Ce modèle comporte deux variable : le nombre d’activité (N) et le degré d’interdépendance des activités (K). La procédure permet de déterminer des « topographies de performance » (« performance landscapes »). Autrement dit, celle-ci permet d’identifier des gisements de valeur relatifs aux différentes interactions entre activités. Milgrom et Roberts (1990) proposent un modèle d’optimisation des complémentarités entre activités. Tout d’abord, les auteurs proposent une opérationnalisation de la notion de complémentarité. Dans l’acception de Milgrom et Roberts, la complémentarité est déterminée par la corrélation des revenus marginaux respectifs de deux activités en interaction. Ils proposent ensuite un modèle mathématique fondé sur les travaux de Topkis (1978) permettant de « calculer » les complémentarités au sein d’un système d’activités.

Porter et Siggelkow (2008) proposent une approche contextuelle de l’analyse des interactions entre activités. Cette approche repose sur le croisement de deux variables : le contexte des activités et le contexte des interactions. L’appréciation du contexte des activités repose sur le degré d’interaction entre les activités. Si les interactions entre activités sont denses, alors les

activités sont considérées comme interdépendantes, c’est-à-dire que leur valeur est dépendante de nombreuses autres firmes. Ces activités sont dites « spécifiquement stratégiques » (« strategy-specific activities »). Si les interactions entre activités sont faibles ou nulles, les activités sont considérées comme étant relativement indépendantes, c’est-à-dire que leur valeur n’est pas affectée par les autres firmes. Ces activités sont dites « génériques » (« generic activities »). L’appréciation du contexte des interactions repose sur le degré de différenciation des interactions entre les entreprises.

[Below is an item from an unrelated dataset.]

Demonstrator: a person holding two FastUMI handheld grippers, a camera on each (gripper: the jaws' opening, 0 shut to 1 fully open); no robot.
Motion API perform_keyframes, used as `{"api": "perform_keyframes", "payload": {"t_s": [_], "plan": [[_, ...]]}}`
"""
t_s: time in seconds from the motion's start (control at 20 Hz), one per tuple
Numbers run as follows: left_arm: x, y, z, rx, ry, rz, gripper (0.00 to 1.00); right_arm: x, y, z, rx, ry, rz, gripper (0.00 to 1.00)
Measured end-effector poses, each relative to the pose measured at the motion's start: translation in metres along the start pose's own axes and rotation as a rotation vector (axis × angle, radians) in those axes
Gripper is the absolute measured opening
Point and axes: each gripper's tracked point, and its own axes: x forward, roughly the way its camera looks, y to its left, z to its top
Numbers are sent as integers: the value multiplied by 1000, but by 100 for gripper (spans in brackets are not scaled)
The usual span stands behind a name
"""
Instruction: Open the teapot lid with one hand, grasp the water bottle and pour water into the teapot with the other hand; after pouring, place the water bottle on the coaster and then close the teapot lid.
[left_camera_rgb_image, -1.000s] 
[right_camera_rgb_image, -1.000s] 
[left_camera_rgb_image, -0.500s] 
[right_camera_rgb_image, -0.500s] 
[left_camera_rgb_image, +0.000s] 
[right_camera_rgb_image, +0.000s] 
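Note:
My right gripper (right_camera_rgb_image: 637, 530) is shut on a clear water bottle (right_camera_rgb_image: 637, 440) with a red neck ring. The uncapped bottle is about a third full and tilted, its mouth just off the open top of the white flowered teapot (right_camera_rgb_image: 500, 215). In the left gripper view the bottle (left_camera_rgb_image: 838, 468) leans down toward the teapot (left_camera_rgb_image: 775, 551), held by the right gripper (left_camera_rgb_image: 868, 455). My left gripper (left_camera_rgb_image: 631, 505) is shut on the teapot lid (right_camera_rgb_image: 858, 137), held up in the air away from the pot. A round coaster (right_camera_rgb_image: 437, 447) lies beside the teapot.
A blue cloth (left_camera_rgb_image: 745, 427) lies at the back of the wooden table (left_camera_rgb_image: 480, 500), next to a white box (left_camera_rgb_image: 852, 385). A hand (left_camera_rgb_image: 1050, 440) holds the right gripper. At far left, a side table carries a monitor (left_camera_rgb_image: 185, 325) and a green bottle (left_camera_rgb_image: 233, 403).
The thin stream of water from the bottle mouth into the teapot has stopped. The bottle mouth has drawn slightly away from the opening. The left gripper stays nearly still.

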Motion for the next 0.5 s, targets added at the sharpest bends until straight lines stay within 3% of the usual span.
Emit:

Le croisement des variables « contexte des activités » et « contexte des interactions » permet distinguer sept (7) types de systèmes d’activités. La figure 7 ci-après représente la typologie proposée par Porter et Siggelkow (2008) :

Figure 7. Typologie des systèmes d’activités (Porter et Siggelkow, 2008)

Cette typologie permet de distinguer trois niveaux d’analyse des systèmes d’activités. Les systèmes d’activités peuvent s’analyser au niveau du secteur, des groupes stratégiques ou bien des entreprises elles-mêmes. Plus le niveau d’analyse est bas, plus le système d’activités est spécifique et source d’avantage concurrentiel. Cette typologie permet également de distinguer le niveau de généralisation des pratiques. Plus les interactions entre activités sont différentes, plus celles-ci sont « contextualisées ». D’une manière générale, la typologie de Porter et Siggelkow (2008) permet d’affiner l’analyse des systèmes d’activités en portant une attention accrue sur leur niveau de contextualisation et de spécificité au sein d’un secteur. La finalité d’une telle approche est d’apprécier la capacité des systèmes d’activités à se différencier pour constituer une source d’avantage concurrentiel durable au niveau sectoriel. Cependant, le

concept de système d’activités ne prend pas en compte de manière suffisamment explicite la contribution des parties prenantes externes. Le concept de réseau de valeur élargit l’analyse des systèmes d’activités en intégrant plus avant les différentes parties prenantes externes de l’entreprise (Brandenburger et Stuart, 1996 ; Charreaux et Desbrières, 1998), ainsi que les flux de valeur immatérielle (de Montmorillon, 2001 ; Allee, 2000, 2002, 2008).